I am working in Zeppelin writing spark-sql queries and sometimes I suddenly start getting this error (after not changing code):

Cannot call methods on a stopped SparkContext.

Then the output says further down:

The currently active SparkContext was created at:

(No active SparkContext.)

This obviously doesn't make sense. Is this a bug in Zeppelin? Or am I doing something wrong? How can I restart the SparkContext?

Thank you

The Puma
  • 1,352
  • 2
  • 14
  • 27

4 Answers4

23

I have faced this problem a couple of times.

If you are setting your master as yarn-client, it might be due to the stop / restart of Resource Manager, the interpreter process may still be running but the Spark Context (which is a Yarn application) does not exists any more.
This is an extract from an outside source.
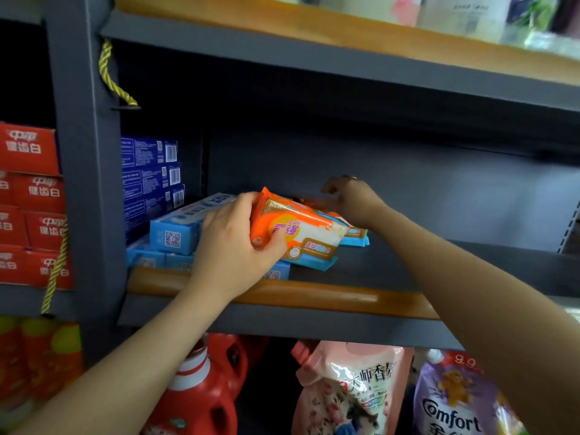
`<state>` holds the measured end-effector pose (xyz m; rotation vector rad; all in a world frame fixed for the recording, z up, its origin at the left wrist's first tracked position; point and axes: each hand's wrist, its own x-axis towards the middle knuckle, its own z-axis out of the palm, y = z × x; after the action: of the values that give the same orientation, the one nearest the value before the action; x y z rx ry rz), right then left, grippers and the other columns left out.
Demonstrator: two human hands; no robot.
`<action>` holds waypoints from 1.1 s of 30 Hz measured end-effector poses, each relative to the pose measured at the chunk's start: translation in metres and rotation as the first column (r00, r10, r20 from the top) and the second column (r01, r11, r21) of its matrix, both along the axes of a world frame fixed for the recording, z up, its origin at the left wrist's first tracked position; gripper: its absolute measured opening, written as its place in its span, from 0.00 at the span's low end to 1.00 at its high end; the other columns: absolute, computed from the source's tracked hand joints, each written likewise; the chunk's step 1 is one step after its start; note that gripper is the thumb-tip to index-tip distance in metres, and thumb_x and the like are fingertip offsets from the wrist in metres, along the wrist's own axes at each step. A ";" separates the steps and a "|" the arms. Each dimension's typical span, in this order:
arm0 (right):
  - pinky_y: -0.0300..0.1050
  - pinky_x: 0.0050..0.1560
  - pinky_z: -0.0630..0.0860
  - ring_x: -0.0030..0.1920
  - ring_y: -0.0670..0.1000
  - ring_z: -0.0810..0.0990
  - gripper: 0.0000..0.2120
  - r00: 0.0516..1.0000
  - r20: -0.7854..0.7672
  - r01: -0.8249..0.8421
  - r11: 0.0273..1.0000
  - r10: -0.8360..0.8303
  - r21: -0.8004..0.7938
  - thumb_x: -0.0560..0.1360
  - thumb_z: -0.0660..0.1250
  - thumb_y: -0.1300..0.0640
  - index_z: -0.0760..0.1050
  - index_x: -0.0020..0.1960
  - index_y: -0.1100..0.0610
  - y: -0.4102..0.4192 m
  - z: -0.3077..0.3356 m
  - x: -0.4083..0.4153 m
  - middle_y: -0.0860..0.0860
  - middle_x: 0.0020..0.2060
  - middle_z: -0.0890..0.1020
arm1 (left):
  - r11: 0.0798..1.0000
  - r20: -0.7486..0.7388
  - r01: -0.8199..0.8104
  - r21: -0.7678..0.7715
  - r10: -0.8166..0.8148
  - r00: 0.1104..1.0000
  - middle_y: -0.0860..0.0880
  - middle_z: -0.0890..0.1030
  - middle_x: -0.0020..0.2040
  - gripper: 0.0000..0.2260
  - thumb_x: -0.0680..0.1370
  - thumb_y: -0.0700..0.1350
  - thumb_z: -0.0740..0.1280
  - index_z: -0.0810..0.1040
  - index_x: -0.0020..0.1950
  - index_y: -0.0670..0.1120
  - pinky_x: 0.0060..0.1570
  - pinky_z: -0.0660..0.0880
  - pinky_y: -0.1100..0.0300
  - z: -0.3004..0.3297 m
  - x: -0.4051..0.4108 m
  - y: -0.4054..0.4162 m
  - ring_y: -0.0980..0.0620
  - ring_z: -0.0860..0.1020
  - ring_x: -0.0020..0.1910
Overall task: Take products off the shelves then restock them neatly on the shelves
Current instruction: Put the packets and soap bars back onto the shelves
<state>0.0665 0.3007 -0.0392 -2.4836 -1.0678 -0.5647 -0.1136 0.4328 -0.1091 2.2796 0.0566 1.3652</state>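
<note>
The grey metal shelf [392,271] has much open room to the right of the soap packs; a wooden lip [314,296] runs along its front edge. The left hand [232,246] grips a glossy orange soap pack [301,230], thumb curled around its near end. The right hand [351,199] touches packs behind; its grip I cannot tell. Blue boxes [175,230] lie stacked just left.
</note>
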 end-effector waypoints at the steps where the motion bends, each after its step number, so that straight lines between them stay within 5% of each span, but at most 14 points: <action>1: 0.42 0.51 0.73 0.55 0.52 0.77 0.14 0.986 -0.110 -0.110 0.984 0.125 0.137 0.78 0.61 0.50 0.73 0.61 0.55 -0.006 0.003 -0.017 0.53 0.56 0.78 | 1.000 -0.010 0.000 0.005 0.000 1.000 0.54 0.75 0.50 0.29 0.69 0.63 0.59 0.70 0.62 0.45 0.53 0.66 0.59 0.000 -0.001 0.000 0.58 0.68 0.49; 5: 0.41 0.51 0.78 0.52 0.47 0.80 0.12 0.678 -0.476 -0.455 0.828 0.560 0.326 0.74 0.64 0.47 0.74 0.55 0.49 -0.038 -0.001 -0.077 0.49 0.51 0.80 | 0.992 -0.033 -0.026 0.124 0.030 0.999 0.46 0.77 0.54 0.29 0.71 0.64 0.60 0.71 0.62 0.45 0.54 0.66 0.54 -0.001 -0.001 -0.001 0.47 0.74 0.54; 9: 0.40 0.53 0.78 0.53 0.47 0.79 0.22 0.829 -0.332 -0.409 0.893 0.450 0.189 0.71 0.72 0.60 0.69 0.61 0.51 -0.047 -0.016 -0.084 0.45 0.52 0.77 | 0.982 -0.092 -0.048 0.183 0.066 0.994 0.46 0.79 0.56 0.29 0.72 0.64 0.58 0.71 0.64 0.45 0.59 0.66 0.49 0.002 -0.001 -0.003 0.44 0.74 0.57; 16: 0.44 0.57 0.74 0.57 0.52 0.77 0.24 0.981 -0.155 -0.108 0.991 0.120 0.082 0.71 0.72 0.58 0.70 0.65 0.53 -0.086 -0.023 -0.042 0.51 0.58 0.77 | 0.879 -0.027 -0.159 0.450 0.192 0.981 0.49 0.82 0.39 0.18 0.73 0.54 0.56 0.81 0.45 0.45 0.48 0.72 0.53 -0.003 0.001 -0.006 0.46 0.80 0.42; 22: 0.45 0.56 0.73 0.58 0.53 0.76 0.24 0.987 -0.150 0.045 0.998 -0.052 -0.051 0.73 0.70 0.60 0.68 0.68 0.54 -0.079 -0.017 -0.015 0.53 0.62 0.75 | 0.840 -0.161 -0.158 0.519 0.278 0.947 0.47 0.80 0.55 0.23 0.74 0.53 0.50 0.80 0.55 0.45 0.53 0.72 0.50 0.000 0.000 -0.010 0.45 0.77 0.54; 28: 0.52 0.61 0.72 0.64 0.58 0.69 0.24 0.980 -0.010 0.197 0.973 -0.200 -0.123 0.74 0.67 0.60 0.66 0.69 0.51 -0.050 -0.019 0.009 0.57 0.64 0.69 | 0.828 -0.088 -0.165 0.536 0.249 0.965 0.50 0.82 0.40 0.18 0.75 0.49 0.53 0.81 0.41 0.45 0.49 0.72 0.53 -0.003 0.001 -0.009 0.48 0.79 0.40; 33: 0.56 0.69 0.59 0.71 0.60 0.59 0.27 0.971 0.144 0.216 0.954 -0.189 -0.206 0.74 0.66 0.56 0.62 0.71 0.52 -0.032 -0.017 0.005 0.57 0.70 0.63 | 0.864 -0.050 -0.159 0.478 0.208 0.977 0.49 0.80 0.36 0.15 0.73 0.48 0.55 0.79 0.38 0.44 0.42 0.73 0.54 -0.003 0.000 -0.011 0.48 0.77 0.39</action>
<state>0.0718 0.2683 -0.0566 -2.8080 -0.9705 -0.7013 -0.1133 0.4223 -0.1117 2.8132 -0.0324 1.4855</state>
You could check if Spark Context is still running by consulting your Resource manager web Interface and check if there is an application named Zeppelin running.

Sometimes restarting the interpreter process from within Zeppelin (interpreter tab --> spark --> restart) will solve the problem.

Other times you need to:

  • kill the Spark interpreter process from the command line
  • remove the Spark Interpreter PID file
  • and the next time you start a paragraph it will start new spark context
user1314742
  • 2,865
  • 3
  • 28
  • 34
13

I'm facing the same problem running multiple jobs in PySpark. Seems that in Spark 2.0.0, with SparkSession, when I call spark.stop() SparkSession calls the following trace:

# SparkSession 
self._sc.stop()
# SparkContext.stop()
self._jsc = None

Then, when I try to create a new job with new a SparkContext, SparkSession return the same SparkContext than before with self.jsc = None.

I solved setting SparkSession._instantiatedContext = None after spark.stop() forcing SparkSession to create a new SparkContext next time that I demand.

It's not the best option, but meanwhile it's solving my issue.

Franzi
  • 1,791
  • 23
  • 21
0

I've noticed this issue more when running pyspark commands even with trivial variable declarations that a cell execution hangs in running state. As mentioned above by user1314742, just killing the relevant PID solves this issue for me.

e.g.:

ps -ef | grep zeppelin

This is where restarting the Spark interpreter and restarting zeppelin notebook does not solve the issue. I guess because it cannot control the hung PID itself.

DIF
  • 2,470
  • 6
  • 35
  • 49
-1

Could you check your driver memory is enough or not ? I solved this issue by

  1. enlarge driver memory
  2. tune GC:

    --conf spark.cleaner.periodicGC.interval=60 
    --conf spark.cleaner.referenceTracking.blocking=false
    
Derlin
  • 9,572
  • 2
  • 32
  • 53